#### EXERCISE OBJECTIVE
In the listing below, find the line with "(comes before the", then repeat exactly every line from the top through that one.

—————

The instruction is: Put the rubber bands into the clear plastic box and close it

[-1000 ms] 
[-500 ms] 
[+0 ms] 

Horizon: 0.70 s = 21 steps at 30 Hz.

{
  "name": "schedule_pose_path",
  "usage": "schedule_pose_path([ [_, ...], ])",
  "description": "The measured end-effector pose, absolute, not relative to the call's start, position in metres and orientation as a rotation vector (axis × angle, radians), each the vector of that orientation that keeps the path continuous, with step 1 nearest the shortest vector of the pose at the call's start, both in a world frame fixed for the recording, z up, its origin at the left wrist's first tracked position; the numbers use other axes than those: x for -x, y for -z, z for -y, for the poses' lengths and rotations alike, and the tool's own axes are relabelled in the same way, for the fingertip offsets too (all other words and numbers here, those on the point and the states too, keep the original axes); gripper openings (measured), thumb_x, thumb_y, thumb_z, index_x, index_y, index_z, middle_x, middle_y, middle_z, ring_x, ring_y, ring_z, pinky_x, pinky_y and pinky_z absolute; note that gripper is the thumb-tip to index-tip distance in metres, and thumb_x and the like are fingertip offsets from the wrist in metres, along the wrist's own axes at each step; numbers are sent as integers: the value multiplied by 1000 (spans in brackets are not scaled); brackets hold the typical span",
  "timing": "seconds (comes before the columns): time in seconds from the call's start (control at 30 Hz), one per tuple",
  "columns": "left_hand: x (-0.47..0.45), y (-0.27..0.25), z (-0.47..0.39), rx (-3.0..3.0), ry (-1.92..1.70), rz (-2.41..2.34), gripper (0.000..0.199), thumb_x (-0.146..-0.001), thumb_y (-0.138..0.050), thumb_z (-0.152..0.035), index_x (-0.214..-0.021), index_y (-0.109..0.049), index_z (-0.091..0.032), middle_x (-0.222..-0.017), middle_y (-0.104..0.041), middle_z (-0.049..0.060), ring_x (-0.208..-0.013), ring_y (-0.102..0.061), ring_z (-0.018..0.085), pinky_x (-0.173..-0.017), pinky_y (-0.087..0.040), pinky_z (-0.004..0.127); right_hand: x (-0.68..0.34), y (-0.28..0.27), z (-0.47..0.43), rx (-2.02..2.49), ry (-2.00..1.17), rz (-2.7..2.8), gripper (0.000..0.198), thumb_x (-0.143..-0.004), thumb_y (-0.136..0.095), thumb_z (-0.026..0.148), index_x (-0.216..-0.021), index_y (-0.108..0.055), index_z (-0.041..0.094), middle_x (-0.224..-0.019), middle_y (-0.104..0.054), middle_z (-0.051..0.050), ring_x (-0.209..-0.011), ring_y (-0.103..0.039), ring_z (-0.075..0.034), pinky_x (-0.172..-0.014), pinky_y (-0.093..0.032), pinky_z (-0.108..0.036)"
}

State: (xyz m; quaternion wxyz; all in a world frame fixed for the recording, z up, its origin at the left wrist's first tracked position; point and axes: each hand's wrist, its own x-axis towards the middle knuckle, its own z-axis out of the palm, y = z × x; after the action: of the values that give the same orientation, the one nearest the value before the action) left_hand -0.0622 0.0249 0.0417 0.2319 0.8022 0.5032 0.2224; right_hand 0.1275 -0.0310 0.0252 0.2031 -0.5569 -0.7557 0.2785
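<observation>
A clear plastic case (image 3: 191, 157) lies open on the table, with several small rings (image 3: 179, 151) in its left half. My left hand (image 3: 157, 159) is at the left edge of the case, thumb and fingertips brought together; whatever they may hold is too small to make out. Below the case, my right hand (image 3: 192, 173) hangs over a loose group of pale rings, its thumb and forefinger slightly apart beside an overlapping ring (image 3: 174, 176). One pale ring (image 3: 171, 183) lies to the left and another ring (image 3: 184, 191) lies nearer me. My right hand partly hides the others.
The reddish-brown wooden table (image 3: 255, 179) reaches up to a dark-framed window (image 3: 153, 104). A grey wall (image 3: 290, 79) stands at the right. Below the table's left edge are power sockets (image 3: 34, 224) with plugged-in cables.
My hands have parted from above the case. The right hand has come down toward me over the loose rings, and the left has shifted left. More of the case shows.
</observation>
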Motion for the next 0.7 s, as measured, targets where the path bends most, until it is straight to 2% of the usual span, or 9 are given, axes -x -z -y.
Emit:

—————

#### THE COMPLETED TASK
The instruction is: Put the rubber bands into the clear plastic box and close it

[-1000 ms] 
[-500 ms] 
[+0 ms] 

Horizon: 0.70 s = 21 steps at 30 Hz.

{
  "name": "schedule_pose_path",
  "usage": "schedule_pose_path([ [_, ...], ])",
  "description": "The measured end-effector pose, absolute, not relative to the call's start, position in metres and orientation as a rotation vector (axis × angle, radians), each the vector of that orientation that keeps the path continuous, with step 1 nearest the shortest vector of the pose at the call's start, both in a world frame fixed for the recording, z up, its origin at the left wrist's first tracked position; the numbers use other axes than those: x for -x, y for -z, z for -y, for the poses' lengths and rotations alike, and the tool's own axes are relabelled in the same way, for the fingertip offsets too (all other words and numbers here, those on the point and the states too, keep the original axes); gripper openings (measured), thumb_x, thumb_y, thumb_z, index_x, index_y, index_z, middle_x, middle_y, middle_z, ring_x, ring_y, ring_z, pinky_x, pinky_y and pinky_z absolute; note that gripper is the thumb-tip to index-tip distance in metres, and thumb_x and the like are fingertip offsets from the wrist in metres, along the wrist's own axes at each step; numbers are sent as integers: the value multiplied by 1000 (spans in brackets are not scaled); brackets hold the typical span",
  "timing": "seconds (comes before the columns): time in seconds from the call's start (control at 30 Hz), one per tuple",

No additional output is expected for this exercise.